И больше ни слова, но как это было сказано! Эта нескрываемая ясновидящая ревность Сидо и моё растущее смущение охладили, по мере того как я росла, дружбу двух женщин. Между ними не было ссор, и у нас с матерью не произошло никаких объяснений. Да и что тут можно было объяснить? Адриенна могла приближать меня и отдалять, у неё была необъяснимая власть надо мною. Но отнимают не всегда то, что и вправду любят… Мне было десять-одиннадцать лет…
Сколько же времени должно было пройти, чтобы это тревожащее воспоминание, этот неосознанный жар сердца, феерические превращения этого существа и его жилища соединились с мыслью о первом соблазне.
Так Сидо и моё детство, счастливо перекликаясь, жили в самом средоточье воображаемой звезды об осьми ветвях, и каждая из ветвей звалась именем какого-нибудь далёкого или близкого местечка. Двенадцатый год моей жизни принёс злую долю: утраты, разрывы. И, совсем погрузившись в повседневный, невидимый миру героизм, мать уже не могла всецело принадлежать саду и младшему своему ребёнку…

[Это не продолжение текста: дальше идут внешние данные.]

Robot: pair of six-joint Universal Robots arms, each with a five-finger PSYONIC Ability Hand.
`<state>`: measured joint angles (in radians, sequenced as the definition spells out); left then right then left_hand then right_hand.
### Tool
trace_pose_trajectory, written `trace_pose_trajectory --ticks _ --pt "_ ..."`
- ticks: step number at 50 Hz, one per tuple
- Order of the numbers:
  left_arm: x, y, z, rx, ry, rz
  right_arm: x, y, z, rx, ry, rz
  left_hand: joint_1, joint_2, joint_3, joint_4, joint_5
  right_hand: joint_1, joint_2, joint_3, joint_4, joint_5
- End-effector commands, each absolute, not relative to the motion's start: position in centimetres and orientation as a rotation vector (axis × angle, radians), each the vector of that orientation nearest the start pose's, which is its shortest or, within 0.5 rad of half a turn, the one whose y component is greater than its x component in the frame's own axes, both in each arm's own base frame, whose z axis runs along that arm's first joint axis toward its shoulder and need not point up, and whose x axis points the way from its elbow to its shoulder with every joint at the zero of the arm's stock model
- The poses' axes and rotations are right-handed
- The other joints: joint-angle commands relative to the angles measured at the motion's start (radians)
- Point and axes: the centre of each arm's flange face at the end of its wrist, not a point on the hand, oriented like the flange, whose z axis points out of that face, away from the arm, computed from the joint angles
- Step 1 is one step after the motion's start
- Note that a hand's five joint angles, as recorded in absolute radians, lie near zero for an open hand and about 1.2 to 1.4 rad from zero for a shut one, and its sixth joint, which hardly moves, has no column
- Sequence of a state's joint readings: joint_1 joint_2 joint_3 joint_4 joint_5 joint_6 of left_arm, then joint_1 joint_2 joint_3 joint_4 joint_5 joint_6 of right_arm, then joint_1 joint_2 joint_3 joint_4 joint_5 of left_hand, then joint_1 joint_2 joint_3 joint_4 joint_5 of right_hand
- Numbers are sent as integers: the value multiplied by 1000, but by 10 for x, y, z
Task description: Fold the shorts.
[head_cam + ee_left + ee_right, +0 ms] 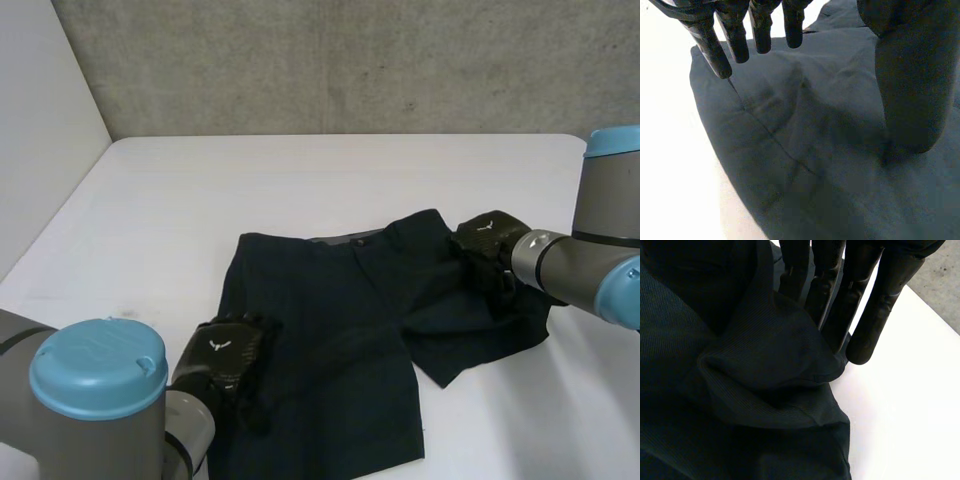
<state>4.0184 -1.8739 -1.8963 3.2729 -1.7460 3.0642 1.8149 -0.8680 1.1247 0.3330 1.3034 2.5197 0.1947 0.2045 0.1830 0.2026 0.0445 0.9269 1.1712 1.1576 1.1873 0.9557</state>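
The shorts (340,330) lie spread and unfolded on the white table (300,180), waistband away from the robot. The left hand (228,355) is over their left leg's outer edge, fingers (737,42) straight and slightly spread, gripping nothing. The right hand (487,245) sits at the waistband's right end — fingers (875,305) straight, side by side, pushed into a bunched fold. My worry: with no pinch, any sweep would drag and crumple the cloth — not fold it.
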Motion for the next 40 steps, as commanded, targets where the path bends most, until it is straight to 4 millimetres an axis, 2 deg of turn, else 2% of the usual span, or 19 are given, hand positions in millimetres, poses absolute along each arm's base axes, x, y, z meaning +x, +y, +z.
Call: trace_pose_trajectory --ticks 1,4,6,7,8,10,11,17,18,20,21,22,23,25,28,34,38,39,40 --pt "-280 -150 131 759 2822 -1732 244 -331 166 -1302 2360 -1466 162 152 174 154 138 469 225 239 209 266" --pt "-283 -149 127 777 2828 -1717 244 -328 166 -1302 2353 -1455 274 264 286 266 249 469 225 239 209 266" --pt "-286 -148 124 791 2832 -1705 244 -327 167 -1300 2354 -1454 479 469 491 471 455 469 225 239 209 266" --pt "-287 -149 124 791 2831 -1708 244 -325 168 -1299 2356 -1453 605 595 616 597 580 469 225 239 209 266" --pt "-288 -150 124 790 2827 -1713 243 -324 169 -1299 2357 -1450 934 925 946 926 910 469 225 239 209 266" --pt "-290 -153 126 780 2816 -1729 243 -323 169 -1299 2361 -1447 1163 1153 1174 1155 1138 469 225 239 209 266" --pt "-291 -155 128 769 2807 -1743 242 -322 171 -1296 2364 -1447 1201 1191 1213 1193 1177 469 225 239 209 266" --pt "-298 -187 158 740 2607 -1910 240 -312 183 -1293 2375 -1432 1202 1192 1213 1194 1177 469 225 239 209 266" --pt "-296 -203 168 737 2527 -1948 239 -310 183 -1293 2384 -1413 1202 1192 1213 1194 1177 469 225 239 209 266" --pt "-292 -223 177 720 2443 -1981 238 -304 184 -1292 2405 -1365 1202 1192 1213 1194 1177 469 225 239 209 266" --pt "-290 -233 183 715 2398 -1999 238 -299 184 -1267 2421 -1322 1202 1192 1213 1194 1177 469 225 239 209 266" --pt "-287 -251 194 698 2314 -2037 238 -297 184 -1241 2428 -1301 1202 1192 1213 1194 1177 469 225 239 209 266" --pt "-287 -259 199 696 2274 -2058 241 -294 184 -1206 2428 -1282 1202 1192 1213 1194 1177 469 225 239 209 266" --pt "-290 -278 216 686 2158 -2135 249 -285 187 -1081 2421 -1254 1202 1192 1213 1194 1177 469 225 239 209 266" --pt "-300 -300 228 671 2049 -2226 271 -267 203 -904 2327 -1291 1202 1192 1213 1194 1177 469 225 239 209 266" --pt "-314 -340 245 608 1894 -2359 305 -238 207 -657 2155 -1263 1202 1192 1213 1194 1177 469 225 239 209 266" --pt "-312 -365 235 586 1880 -2349 337 -209 207 -595 2016 -1208 1202 1192 1213 1194 1177 459 214 228 198 255" --pt "-312 -368 231 588 1882 -2349 343 -202 205 -589 2003 -1185 1202 1192 1213 1194 1177 316 72 86 56 113" --pt "-312 -369 230 590 1882 -2350 354 -189 200 -604 1972 -1144 1202 1192 1213 1194 1177 -72 -316 -302 -332 -275"
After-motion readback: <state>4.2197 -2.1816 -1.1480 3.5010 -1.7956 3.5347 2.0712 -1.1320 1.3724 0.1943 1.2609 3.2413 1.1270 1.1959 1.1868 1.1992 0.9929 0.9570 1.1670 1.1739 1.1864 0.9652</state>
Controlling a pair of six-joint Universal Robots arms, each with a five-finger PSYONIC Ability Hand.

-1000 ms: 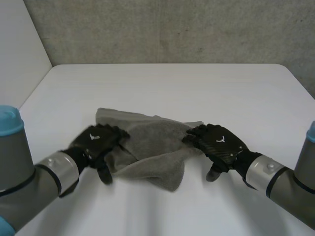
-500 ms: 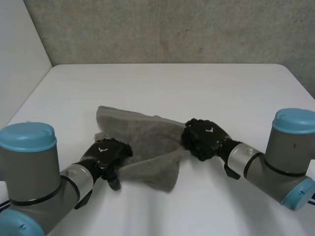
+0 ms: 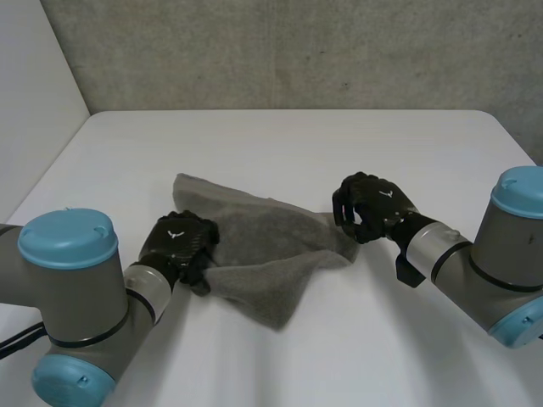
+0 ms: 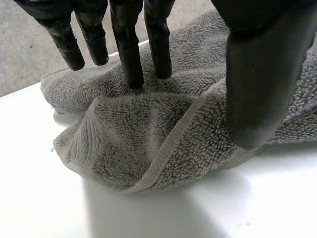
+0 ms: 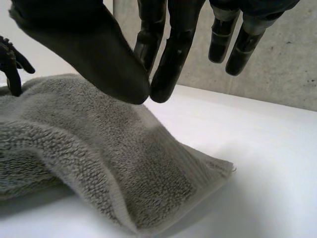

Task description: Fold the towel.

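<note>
White table (image 3: 280,144), grey speckled wall (image 3: 297,51) behind, pale panel (image 3: 34,68) at left

The left arm (image 3: 81,314) and right arm (image 3: 496,271) are thick grey tubes with round joints. Each joint in view ends in a light-blue cap (image 3: 66,239) with a flat top and rounded rim. A shiny silver band (image 3: 422,246) circles each wrist. The left hand (image 3: 180,242) and right hand (image 3: 373,208) are matt black, each with a small white mark (image 3: 383,194) on its back. The fingers (image 4: 126,49) are slim black rods with rounded tips, and the thumb (image 4: 262,84) is broader and smooth.
</note>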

Я охотно приложила бы к этим страницам её фотопортрет. Но у меня нет снимка Сидо, стоящей в саду, где её окружали бы садовый насос, гортензии, плакучий ясень и старый орешник. Такой я покинула её, когда мне пришлось оставить и моё счастье вместе с моею юностью. Здесь же я увидела её ещё раз, всего на мгновение, весной 1928-го. Вдохновенно взирая ввысь, она, как мне показалось, призывала к себе пророчества всех духов, так верно служивших ей на всех восьми дорогах Розы Ветров.
Сейчас мне кажется странным, что я так мало его знала. Моё восхищённое внимание, прикованное к Сидо. отрывалось от неё лишь по причине вечной моей непоседливости. Но был ещё и он, мой отец. Всё его внимание тоже было отдано Сидо. И, думая о нём, я понимаю, что она тоже почти не знала его. Она знала только «общие места» неприятной правды: он любил её с такой страстью, которая, искренне желая давать, на самом деле всё берёт, – а она любила его ровной любовью, неслышно управляя его житейским распорядком, но при этом считаясь с ним.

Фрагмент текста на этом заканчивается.